2.2. Neuronal characterization by immunofluorescence staining

hESC-derived neurons cultured on matrigel-coated, glass coverslips for 2 weeks were fixed for 30 min in 1% paraformaldehyde at room temperature. The cells were then washed with phosphate-buffered saline (PBS). Next, the cells were incubated for 15 min in 0.5% Triton X-100 (Sigma-Aldrich) in PBS. The cells were washed once again with PBS and blocked for 20 min with 10% donkey serum at room temperature. The cells were then incubated with the primary antibodies [microtubule-associated protein 2 (MAP2), β-tubulin III or doublecortin (Abcam, Cambridge, MA)] for 1 h in a humidified, 37°C incubator. The cells were washed with PBS and incubated for 45 min with Alexa Fluor 488 or 594 donkey anti-mouse or rabbit immunoglobulin G (Invitrogen) secondary antibodies at 37°C. The cell nuclei were stained with Hoechst 33342 (Invitrogen). The coverslips were then mounted onto glass slides and imaged using a laser-scanning confocal microscope (Nikon Eclipse TE2000-U, Nikon Inc., Melville, NY).

2.3. Ketamine exposure

While the brain concentration of ketamine in humans during the induction and maintenance of anesthesia is not well understood, reports have found that the peak blood levels of ketamine could be as high as 103 μM. The levels required to maintain anesthesia are typically in the range of 10–20 μM. hESC-derived neurons were exposed to 6 h of 20 μM ketamine or neurobasal media as a vehicle-control in a 5% CO2 incubator with normoxic conditions only for the microRNA studies. For all remaining studies, the cells were exposed to 24 h of 20 or 100 μM ketamine or neurobasal media as the vehicle control in the same incubator.

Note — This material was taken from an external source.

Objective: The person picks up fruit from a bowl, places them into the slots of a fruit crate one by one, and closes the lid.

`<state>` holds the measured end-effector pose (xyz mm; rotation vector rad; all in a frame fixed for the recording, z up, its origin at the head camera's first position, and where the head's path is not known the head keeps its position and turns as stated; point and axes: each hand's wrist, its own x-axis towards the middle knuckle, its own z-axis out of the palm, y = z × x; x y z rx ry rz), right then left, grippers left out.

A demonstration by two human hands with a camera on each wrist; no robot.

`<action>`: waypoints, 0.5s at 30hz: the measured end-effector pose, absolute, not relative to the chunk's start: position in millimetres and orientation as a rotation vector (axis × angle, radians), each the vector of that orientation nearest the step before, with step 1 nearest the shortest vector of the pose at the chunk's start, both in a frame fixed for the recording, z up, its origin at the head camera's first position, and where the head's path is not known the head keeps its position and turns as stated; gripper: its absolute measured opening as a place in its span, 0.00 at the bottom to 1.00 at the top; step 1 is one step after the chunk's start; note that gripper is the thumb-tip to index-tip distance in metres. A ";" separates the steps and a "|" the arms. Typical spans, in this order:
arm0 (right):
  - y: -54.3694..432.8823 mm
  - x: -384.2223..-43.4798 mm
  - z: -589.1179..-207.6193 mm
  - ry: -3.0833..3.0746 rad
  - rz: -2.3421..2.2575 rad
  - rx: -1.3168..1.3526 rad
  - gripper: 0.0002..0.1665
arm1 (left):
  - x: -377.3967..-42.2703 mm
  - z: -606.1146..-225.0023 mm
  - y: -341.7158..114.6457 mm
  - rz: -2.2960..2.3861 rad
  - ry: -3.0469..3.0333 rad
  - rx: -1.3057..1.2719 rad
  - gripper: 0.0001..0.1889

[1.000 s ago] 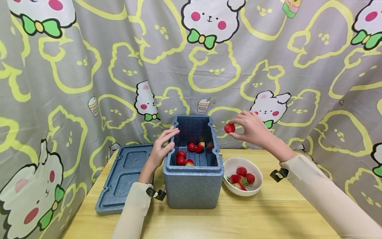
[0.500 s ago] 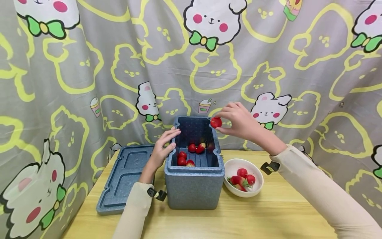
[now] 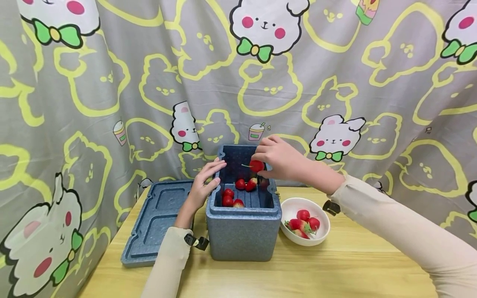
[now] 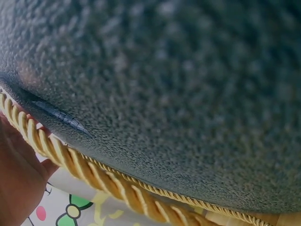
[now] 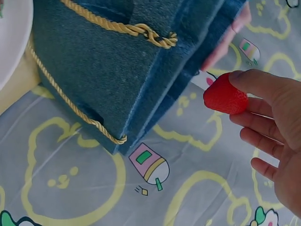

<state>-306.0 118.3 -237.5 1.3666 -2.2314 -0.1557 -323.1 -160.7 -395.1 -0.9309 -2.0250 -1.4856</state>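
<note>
A red fruit is pinched between the thumb and fingers of the right hand and is held over the opening of the blue-gray box; its exact kind cannot be told for certain. The box's left rim is touched by the left hand, whose fingers are extended, unclenched. Smaller pieces are seen on the box floor, and more fruit is held in a white bowl just beside it. The lid is laid on the table.
</note>
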 end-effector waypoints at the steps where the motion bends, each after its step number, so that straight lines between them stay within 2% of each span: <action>1: 117.2 -305.8 -238.1 -2.232 -0.168 1.378 0.23 | -323.1 -394.7 -160.8 -1.481 -2.030 -0.927 0.25; 15: 106.5 -304.3 -252.1 -2.304 -0.371 1.459 0.23 | -322.2 -393.8 -160.0 -1.490 -2.045 -0.918 0.25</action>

2.4. Assessment of cell death by TUNEL staining

Apoptosis of the hESC-derived neurons was assessed using a cell death detection kit (Roche Applied Bio Sciences, Indianapolis, IN) based on terminal deoxynucleotidyl transferase-mediated deoxyuridine triphosphate in situ nick end labeling (TUNEL) following directions provided by the manufacturer. This kit identifies single or double-stranded DNA breaks by labeling the free 3′-OH termini with altered nucleotides in a reaction with terminal deoxynucleotidyl transferase (TdT). Cells cultured on glass coverslips were exposed to ketamine or control conditions, rinsed and fixed with 1% paraformaldehyde. DNA fragmentation was analyzed using TdT, which incorporates into sites of DNA breaks. The nuclei were stained with Hoechst 33342 and the cells were imaged using the confocal microscope. Apoptosis/necrosis was quantified by assessing the ratio of TUNEL-positive nuclei to total cell nuclei in a field.

2.5. Calcium imaging

Neurons were plated on matrigel-coated glass coverslips for the calcium imaging studies. Intracellular calcium was assayed using Fluo-4AM (Thermo Fisher Scientific). Neurons were loaded with 2 μM Fluo-4AM for 30 min in the presence/absence of ketamine at 37°C followed by a 20-min washout deesterification. The coverslips were placed in a polycarbonate recording chamber (Warner Instruments) on the stage of a laser-scanning confocal microscope. Fluo-4AM fluorescence (λexem = 485/520 nm) was visualized using the confocal microscope and the studies were completed in under 8 min to ensure minimal confounding stress to the cells. Fluorescent intensity was then quantified using ImageJ software 1.41 (Wayne Rasband; National Institutes of Health).

2.6. Mitochondrial membrane potential (ΔΨm) assay

hESC-derived neurons cultured on glass coverslips were incubated with 50 nM tetramethylrhodamine ethyl ester (TMRE) (Thermo Fisher Scientific) for 20 min at room temperature. TMRE fluorescent intensity representing ΔΨm was recorded using the confocal microscope (Nikon). Images were obtained from six random fields per coverslip. The data were analyzed using ImageJ software.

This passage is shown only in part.